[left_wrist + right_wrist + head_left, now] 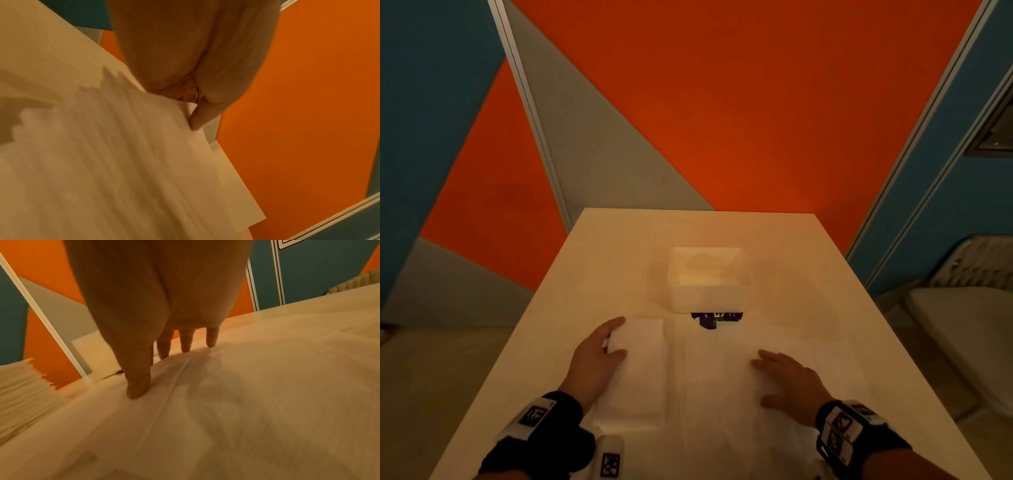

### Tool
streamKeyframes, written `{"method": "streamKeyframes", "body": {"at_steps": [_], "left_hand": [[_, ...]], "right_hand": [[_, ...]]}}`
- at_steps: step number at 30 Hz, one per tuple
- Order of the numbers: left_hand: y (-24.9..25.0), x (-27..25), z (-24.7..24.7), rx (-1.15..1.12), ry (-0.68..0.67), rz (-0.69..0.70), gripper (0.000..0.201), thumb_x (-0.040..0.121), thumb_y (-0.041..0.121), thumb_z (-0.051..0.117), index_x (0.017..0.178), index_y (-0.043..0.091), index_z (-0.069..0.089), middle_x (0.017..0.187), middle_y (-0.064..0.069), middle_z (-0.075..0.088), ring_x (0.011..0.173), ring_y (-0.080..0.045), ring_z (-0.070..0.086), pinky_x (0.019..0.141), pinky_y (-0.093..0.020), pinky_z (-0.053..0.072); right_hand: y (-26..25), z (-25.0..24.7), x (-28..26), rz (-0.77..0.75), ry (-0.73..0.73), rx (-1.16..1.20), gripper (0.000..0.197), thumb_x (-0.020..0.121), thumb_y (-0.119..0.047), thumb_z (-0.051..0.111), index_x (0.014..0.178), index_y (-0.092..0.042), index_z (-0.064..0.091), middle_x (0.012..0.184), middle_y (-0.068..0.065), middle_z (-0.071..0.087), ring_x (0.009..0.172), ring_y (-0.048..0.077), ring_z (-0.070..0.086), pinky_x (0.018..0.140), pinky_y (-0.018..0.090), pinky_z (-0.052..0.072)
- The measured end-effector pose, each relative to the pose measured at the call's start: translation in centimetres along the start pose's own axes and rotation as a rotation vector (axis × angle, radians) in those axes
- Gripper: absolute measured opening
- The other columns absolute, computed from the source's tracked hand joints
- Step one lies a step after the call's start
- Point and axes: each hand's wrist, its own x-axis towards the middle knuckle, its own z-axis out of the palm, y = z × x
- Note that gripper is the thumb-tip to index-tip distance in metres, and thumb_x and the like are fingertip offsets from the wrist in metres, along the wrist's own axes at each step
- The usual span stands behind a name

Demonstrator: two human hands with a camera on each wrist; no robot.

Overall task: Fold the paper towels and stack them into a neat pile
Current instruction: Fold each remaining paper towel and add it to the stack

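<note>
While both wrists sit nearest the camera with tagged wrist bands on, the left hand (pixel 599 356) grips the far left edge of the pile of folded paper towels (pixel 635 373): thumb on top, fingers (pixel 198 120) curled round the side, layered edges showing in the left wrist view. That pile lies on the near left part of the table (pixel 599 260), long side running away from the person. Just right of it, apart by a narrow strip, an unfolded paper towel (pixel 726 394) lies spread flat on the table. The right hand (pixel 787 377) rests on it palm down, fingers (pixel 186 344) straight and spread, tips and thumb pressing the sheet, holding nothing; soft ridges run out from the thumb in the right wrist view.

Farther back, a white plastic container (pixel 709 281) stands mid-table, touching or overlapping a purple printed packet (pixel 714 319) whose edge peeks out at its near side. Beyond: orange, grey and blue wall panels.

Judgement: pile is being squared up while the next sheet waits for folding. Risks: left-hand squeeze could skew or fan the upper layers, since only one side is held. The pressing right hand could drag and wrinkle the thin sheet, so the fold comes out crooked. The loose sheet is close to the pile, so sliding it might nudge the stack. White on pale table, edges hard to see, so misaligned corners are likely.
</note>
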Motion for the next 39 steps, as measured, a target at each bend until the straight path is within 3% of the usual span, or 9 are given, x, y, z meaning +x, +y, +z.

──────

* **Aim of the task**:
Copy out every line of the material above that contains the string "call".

* **Answer section**:
- The measured end-effector pose, each relative to the pose measured at the call's start: translation in centimetres along the start pose's own axes and rotation as a rotation vector (axis × angle, radians) in those axes
- Step one lies a step after the call's start

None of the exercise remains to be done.